The theme of religion is arguably given a damning depiction and often exploited for comic relief by the director. In giving his feature film project an absurdly religious premise and title, Blaževičius’ portrayal of the church warrants close inspection by the audience. At one point in the film, Vytas assists his best friend in running an errand for the church that requires them to carry out some shopping. In the local supermarket, they find the cheapest red wine on offer and fill an entire shopping cart with it, joking about the church’s exhaustive consumption of alcohol on a daily basis. Upon returning to meet the vicar with their goods, the head of the church feigns a wine taster’s knowledge of vintage years and vineyards, mispronouncing their names as the bottles are plonked one by one onto his desk, their small, yellow reduced sale stickers plainly visible. The down to earth Vytas and his best friend are stark contrasts to the pompous vicar. Here, the humor lies in the clergy’s failed attempts to impress a couple of unbelievers. Vytas and his best friend refuse to take religion seriously, attending a service immediately after a night of heavy drinking and celebration. Giggling from the pews, a hungover Vytas watches his drowsy best friend – the unlikely bell ringer – fall asleep on the job and drop his instrument, loudly disrupting a prayer.

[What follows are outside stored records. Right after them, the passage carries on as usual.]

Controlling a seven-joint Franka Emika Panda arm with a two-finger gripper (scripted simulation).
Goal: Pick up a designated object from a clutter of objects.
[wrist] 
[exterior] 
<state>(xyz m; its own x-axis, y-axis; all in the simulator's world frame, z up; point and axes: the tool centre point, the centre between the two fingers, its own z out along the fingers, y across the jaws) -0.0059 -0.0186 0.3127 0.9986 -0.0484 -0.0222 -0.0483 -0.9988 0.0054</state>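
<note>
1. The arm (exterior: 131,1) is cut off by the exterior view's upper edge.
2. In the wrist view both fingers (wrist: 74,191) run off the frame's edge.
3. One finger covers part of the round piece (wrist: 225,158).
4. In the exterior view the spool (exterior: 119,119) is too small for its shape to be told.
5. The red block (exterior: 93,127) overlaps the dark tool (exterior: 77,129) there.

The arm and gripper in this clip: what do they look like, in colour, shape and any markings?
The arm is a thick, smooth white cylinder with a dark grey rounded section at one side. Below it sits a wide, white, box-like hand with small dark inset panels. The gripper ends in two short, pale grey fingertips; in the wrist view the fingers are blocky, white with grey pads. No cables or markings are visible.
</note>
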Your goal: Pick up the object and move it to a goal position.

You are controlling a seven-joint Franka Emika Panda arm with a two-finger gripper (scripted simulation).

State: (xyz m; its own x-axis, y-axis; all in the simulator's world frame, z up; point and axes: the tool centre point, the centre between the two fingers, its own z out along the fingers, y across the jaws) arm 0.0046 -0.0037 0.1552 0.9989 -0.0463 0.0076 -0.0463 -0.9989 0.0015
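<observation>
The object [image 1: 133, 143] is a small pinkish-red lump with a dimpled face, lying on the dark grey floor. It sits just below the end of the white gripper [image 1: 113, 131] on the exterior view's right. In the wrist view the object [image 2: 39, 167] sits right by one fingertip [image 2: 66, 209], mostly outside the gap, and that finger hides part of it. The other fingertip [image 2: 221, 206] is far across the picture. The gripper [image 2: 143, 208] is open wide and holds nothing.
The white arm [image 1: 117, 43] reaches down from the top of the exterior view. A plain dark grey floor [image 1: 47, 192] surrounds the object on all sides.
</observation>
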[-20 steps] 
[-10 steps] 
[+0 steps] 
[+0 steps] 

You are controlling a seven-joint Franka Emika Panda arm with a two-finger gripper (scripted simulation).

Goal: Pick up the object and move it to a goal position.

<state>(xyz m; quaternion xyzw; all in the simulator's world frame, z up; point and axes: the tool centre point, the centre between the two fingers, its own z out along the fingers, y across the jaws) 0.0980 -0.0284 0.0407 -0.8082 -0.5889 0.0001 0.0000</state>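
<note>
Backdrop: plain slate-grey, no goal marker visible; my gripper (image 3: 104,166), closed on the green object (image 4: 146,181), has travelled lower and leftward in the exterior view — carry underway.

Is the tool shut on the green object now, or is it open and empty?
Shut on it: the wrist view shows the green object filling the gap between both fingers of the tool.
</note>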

Yet the ending of the film clearly marks a change in Vytas’ attitude towards religion. Initially, he was quick to ridicule and criticize the awkward young man who claimed to have witnessed the presumed apparition. While viewing the found footage on YouTube, he laughs at the quality of the video, mocking the quivering handheld camera and poor focus of the image. Vytas’ dismissive attitude is justified somewhat by the disheveled appearance of the man on screen with his bruised nose, shaved head and facial scars. His judgement, therefore, is also mirrored by the audience’s expectation of such a disreputable looking character. However, by the end of the story, Vytas no longer considers the youth insane. Both staring in front of the wall where Jesus Christ was once sighted, Vytas is framed as standing in alignment with the young man, agreeable and desperate for the hope that religion promises. Faith is a last resort for Vytas, something he is clearly uncomfortable submitting to and something which ultimately fails him. Perhaps out of necessity rather than choice, Vytas understands the importance of having something to believe in and here he waits for a sign that never comes.